What the task asks :: From the data below, repeat everything exactly except the images.

===== Collected data =====

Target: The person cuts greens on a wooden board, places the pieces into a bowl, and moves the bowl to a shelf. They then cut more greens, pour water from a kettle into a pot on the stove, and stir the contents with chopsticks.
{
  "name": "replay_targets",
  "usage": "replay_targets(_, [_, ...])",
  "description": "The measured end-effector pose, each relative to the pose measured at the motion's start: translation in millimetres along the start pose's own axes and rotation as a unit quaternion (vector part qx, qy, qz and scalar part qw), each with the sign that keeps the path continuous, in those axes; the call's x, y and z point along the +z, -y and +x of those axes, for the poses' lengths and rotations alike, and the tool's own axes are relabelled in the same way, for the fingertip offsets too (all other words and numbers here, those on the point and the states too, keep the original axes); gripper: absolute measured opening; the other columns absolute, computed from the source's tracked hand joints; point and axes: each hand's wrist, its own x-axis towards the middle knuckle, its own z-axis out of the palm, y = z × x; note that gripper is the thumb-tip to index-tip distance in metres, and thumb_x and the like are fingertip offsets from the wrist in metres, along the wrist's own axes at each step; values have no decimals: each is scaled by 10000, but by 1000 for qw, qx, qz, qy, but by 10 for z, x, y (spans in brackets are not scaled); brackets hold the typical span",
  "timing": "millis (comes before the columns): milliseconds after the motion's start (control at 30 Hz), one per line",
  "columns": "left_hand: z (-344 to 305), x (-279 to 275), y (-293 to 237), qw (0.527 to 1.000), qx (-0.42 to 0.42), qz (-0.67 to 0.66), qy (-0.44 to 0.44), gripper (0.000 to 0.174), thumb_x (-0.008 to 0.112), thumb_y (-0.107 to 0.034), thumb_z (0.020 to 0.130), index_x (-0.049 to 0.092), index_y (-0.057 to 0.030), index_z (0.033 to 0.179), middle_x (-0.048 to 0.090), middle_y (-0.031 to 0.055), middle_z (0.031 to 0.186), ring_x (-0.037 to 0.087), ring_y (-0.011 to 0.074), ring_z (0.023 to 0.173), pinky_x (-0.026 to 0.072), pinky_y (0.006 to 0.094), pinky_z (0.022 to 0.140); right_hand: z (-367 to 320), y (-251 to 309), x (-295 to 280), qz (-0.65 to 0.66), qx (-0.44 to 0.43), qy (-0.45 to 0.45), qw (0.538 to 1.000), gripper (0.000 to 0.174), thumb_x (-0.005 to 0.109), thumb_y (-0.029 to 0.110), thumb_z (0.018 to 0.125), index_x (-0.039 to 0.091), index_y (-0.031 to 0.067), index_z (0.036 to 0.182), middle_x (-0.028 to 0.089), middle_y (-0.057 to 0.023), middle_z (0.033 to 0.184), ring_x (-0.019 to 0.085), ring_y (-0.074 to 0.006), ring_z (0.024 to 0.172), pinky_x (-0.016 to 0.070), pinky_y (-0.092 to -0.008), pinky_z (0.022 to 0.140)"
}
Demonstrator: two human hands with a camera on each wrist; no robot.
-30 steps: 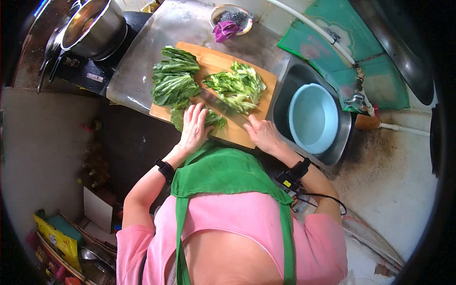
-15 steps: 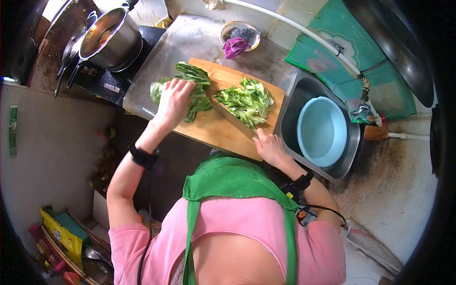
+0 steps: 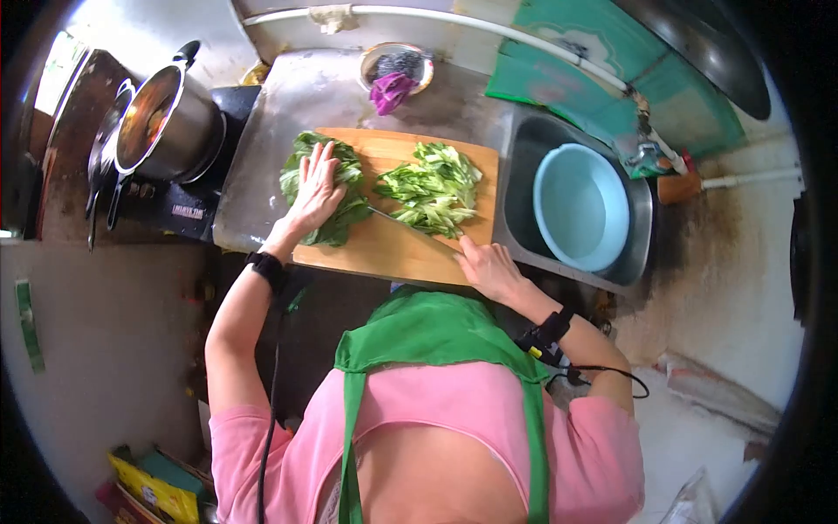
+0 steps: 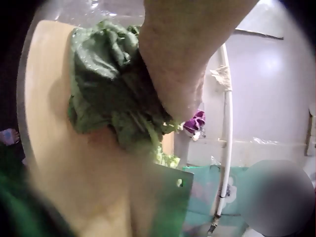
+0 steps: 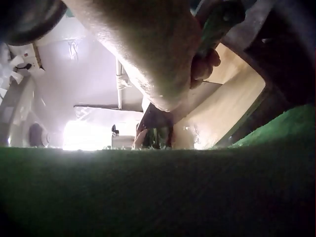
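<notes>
My left hand (image 3: 316,194) rests on a pile of whole leafy greens (image 3: 339,230) at the left end of a wooden cutting board (image 3: 384,258), its fingers stretched out over the leaves. My right hand (image 3: 491,269) grips the handle of a cleaver (image 3: 417,234) near the board's front right. The blade slants across the board, its far end at the edge of the leaves. Chopped greens (image 3: 432,185) lie in a heap behind the blade. In the left wrist view the dark leaves (image 4: 106,74) bunch under the hand, and the broad blade (image 4: 173,202) has a hole near its corner.
A light blue basin (image 3: 580,210) sits in the sink (image 3: 522,175) on the right. Behind the board, a bowl (image 3: 423,63) holds a scouring pad and a purple cloth (image 3: 390,92). A steel pot (image 3: 179,131) stands on the stove (image 3: 188,212) at the left.
My left hand has moved from the board's front to the left, onto the whole leaves, which now lie bunched under it. The right hand keeps the cleaver near the front right.
</notes>
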Motion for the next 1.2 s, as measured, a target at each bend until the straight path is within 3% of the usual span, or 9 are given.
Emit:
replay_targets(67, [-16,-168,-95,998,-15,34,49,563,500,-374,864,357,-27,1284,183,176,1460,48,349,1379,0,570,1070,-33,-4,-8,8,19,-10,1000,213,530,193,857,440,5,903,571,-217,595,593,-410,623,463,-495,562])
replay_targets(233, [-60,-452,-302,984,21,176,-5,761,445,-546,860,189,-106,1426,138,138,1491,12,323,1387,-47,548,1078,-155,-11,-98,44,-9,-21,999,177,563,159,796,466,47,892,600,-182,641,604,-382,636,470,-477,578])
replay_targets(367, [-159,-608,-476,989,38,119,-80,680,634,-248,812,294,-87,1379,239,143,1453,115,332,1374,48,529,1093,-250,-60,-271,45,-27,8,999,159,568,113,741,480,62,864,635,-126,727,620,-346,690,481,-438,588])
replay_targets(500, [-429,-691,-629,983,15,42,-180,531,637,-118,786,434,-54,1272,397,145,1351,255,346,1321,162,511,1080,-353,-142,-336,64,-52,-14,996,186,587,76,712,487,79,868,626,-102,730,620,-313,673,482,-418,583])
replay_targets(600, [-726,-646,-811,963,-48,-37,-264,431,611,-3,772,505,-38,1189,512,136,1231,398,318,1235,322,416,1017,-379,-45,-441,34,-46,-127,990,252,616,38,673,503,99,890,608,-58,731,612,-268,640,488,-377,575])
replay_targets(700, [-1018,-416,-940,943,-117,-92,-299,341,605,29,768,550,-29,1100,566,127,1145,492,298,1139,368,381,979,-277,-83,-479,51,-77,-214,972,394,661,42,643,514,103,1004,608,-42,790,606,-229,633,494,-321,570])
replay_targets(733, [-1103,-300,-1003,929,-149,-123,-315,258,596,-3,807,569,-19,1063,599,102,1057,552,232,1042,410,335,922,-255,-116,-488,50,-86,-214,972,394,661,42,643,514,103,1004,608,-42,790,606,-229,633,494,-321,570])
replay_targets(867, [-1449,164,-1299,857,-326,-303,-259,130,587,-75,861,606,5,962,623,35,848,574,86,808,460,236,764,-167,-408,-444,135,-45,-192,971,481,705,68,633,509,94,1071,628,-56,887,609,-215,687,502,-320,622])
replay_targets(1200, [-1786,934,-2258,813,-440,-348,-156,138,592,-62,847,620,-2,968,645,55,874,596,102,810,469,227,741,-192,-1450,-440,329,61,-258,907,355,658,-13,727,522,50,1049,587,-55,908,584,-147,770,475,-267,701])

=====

Answer to this problem ::
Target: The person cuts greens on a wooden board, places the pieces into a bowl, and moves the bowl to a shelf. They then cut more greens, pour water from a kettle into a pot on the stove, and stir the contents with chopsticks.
{
  "name": "replay_targets",
  "usage": "replay_targets(_, [_, ...])",
  "description": "The measured end-effector pose, each relative to the pose measured at the motion's start: translation in millimetres along the start pose's own axes and rotation as a unit quaternion (vector part qx, qy, qz and scalar part qw), each with the sign that keeps the path continuous, in those axes; the call's x, y and z point along the +z, -y and +x of those axes, for the poses' lengths and rotations alike, and the tool's own axes are relabelled in the same way, for the fingertip offsets too (all other words and numbers here, those on the point and the states too, keep the original axes); gripper: absolute measured opening; the other columns absolute, computed from the source's tracked hand joints; point and axes: each hand's wrist, its own x-axis towards the middle knuckle, its own z-axis out of the palm, y = z × x; note that gripper is the thumb-tip to index-tip distance in metres, and thumb_x and the like are fingertip offsets from the wrist in metres, along the wrist's own axes at each step; values have no decimals: each is scaled by 10000, but by 1000 for qw, qx, qz, qy, but by 10 for z, x, y (spans in brackets are not scaled); brackets hold the typical span",
  "timing": "millis (comes before the columns): milliseconds after the motion's start (control at 30 Hz), one per line",
  "columns": "left_hand: z (-344 to 305), x (-279 to 275), y (-293 to 237), qw (0.527 to 1.000), qx (-0.42 to 0.42), qz (-0.67 to 0.66), qy (-0.44 to 0.44), gripper (0.000 to 0.174), thumb_x (-0.008 to 0.112), thumb_y (-0.107 to 0.034), thumb_z (0.020 to 0.130), index_x (-0.049 to 0.092), index_y (-0.057 to 0.030), index_z (0.033 to 0.179), middle_x (-0.048 to 0.090), middle_y (-0.031 to 0.055), middle_z (0.031 to 0.186), ring_x (-0.037 to 0.087), ring_y (-0.011 to 0.074), ring_z (0.023 to 0.173), pinky_x (-0.026 to 0.072), pinky_y (0.006 to 0.094), pinky_z (0.022 to 0.140); right_hand: z (-367 to 320), y (-251 to 309), x (-295 to 280), qz (-0.65 to 0.66), qx (-0.44 to 0.43), qy (-0.45 to 0.45), qw (0.538 to 1.000), gripper (0.000 to 0.174), thumb_x (-0.005 to 0.109), thumb_y (-0.029 to 0.110), thumb_z (0.018 to 0.125), index_x (-0.039 to 0.091), index_y (-0.031 to 0.067), index_z (0.036 to 0.182), middle_x (-0.028 to 0.089), middle_y (-0.057 to 0.023), middle_z (0.033 to 0.184), ring_x (-0.019 to 0.085), ring_y (-0.074 to 0.006), ring_z (0.024 to 0.172), pinky_x (-0.016 to 0.070), pinky_y (-0.092 to -0.008), pinky_z (0.022 to 0.140)"
}
Demonstrator: two human hands with a camera on each wrist; no robot.
-30 steps: 
-15 steps: 
+0 steps: 
+0 steps: 
+0 steps: 
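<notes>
My left hand (image 3: 316,194) rests on a pile of whole leafy greens (image 3: 339,230) at the left end of a wooden cutting board (image 3: 384,258), its fingers stretched out over the leaves. My right hand (image 3: 491,269) grips the handle of a cleaver (image 3: 417,234) near the board's front right. The blade slants across the board, its far end at the edge of the leaves. Chopped greens (image 3: 432,185) lie in a heap behind the blade. In the left wrist view the dark leaves (image 4: 106,74) bunch under the hand, and the broad blade (image 4: 173,202) has a hole near its corner.
A light blue basin (image 3: 580,210) sits in the sink (image 3: 522,175) on the right. Behind the board, a bowl (image 3: 423,63) holds a scouring pad and a purple cloth (image 3: 390,92). A steel pot (image 3: 179,131) stands on the stove (image 3: 188,212) at the left.
My left hand has moved from the board's front to the left, onto the whole leaves, which now lie bunched under it. The right hand keeps the cleaver near the front right.
</notes>
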Motion for the next 1.2 s, as measured, a target at each bend until the straight path is within 3% of the usual span, or 9 are given.
Emit:
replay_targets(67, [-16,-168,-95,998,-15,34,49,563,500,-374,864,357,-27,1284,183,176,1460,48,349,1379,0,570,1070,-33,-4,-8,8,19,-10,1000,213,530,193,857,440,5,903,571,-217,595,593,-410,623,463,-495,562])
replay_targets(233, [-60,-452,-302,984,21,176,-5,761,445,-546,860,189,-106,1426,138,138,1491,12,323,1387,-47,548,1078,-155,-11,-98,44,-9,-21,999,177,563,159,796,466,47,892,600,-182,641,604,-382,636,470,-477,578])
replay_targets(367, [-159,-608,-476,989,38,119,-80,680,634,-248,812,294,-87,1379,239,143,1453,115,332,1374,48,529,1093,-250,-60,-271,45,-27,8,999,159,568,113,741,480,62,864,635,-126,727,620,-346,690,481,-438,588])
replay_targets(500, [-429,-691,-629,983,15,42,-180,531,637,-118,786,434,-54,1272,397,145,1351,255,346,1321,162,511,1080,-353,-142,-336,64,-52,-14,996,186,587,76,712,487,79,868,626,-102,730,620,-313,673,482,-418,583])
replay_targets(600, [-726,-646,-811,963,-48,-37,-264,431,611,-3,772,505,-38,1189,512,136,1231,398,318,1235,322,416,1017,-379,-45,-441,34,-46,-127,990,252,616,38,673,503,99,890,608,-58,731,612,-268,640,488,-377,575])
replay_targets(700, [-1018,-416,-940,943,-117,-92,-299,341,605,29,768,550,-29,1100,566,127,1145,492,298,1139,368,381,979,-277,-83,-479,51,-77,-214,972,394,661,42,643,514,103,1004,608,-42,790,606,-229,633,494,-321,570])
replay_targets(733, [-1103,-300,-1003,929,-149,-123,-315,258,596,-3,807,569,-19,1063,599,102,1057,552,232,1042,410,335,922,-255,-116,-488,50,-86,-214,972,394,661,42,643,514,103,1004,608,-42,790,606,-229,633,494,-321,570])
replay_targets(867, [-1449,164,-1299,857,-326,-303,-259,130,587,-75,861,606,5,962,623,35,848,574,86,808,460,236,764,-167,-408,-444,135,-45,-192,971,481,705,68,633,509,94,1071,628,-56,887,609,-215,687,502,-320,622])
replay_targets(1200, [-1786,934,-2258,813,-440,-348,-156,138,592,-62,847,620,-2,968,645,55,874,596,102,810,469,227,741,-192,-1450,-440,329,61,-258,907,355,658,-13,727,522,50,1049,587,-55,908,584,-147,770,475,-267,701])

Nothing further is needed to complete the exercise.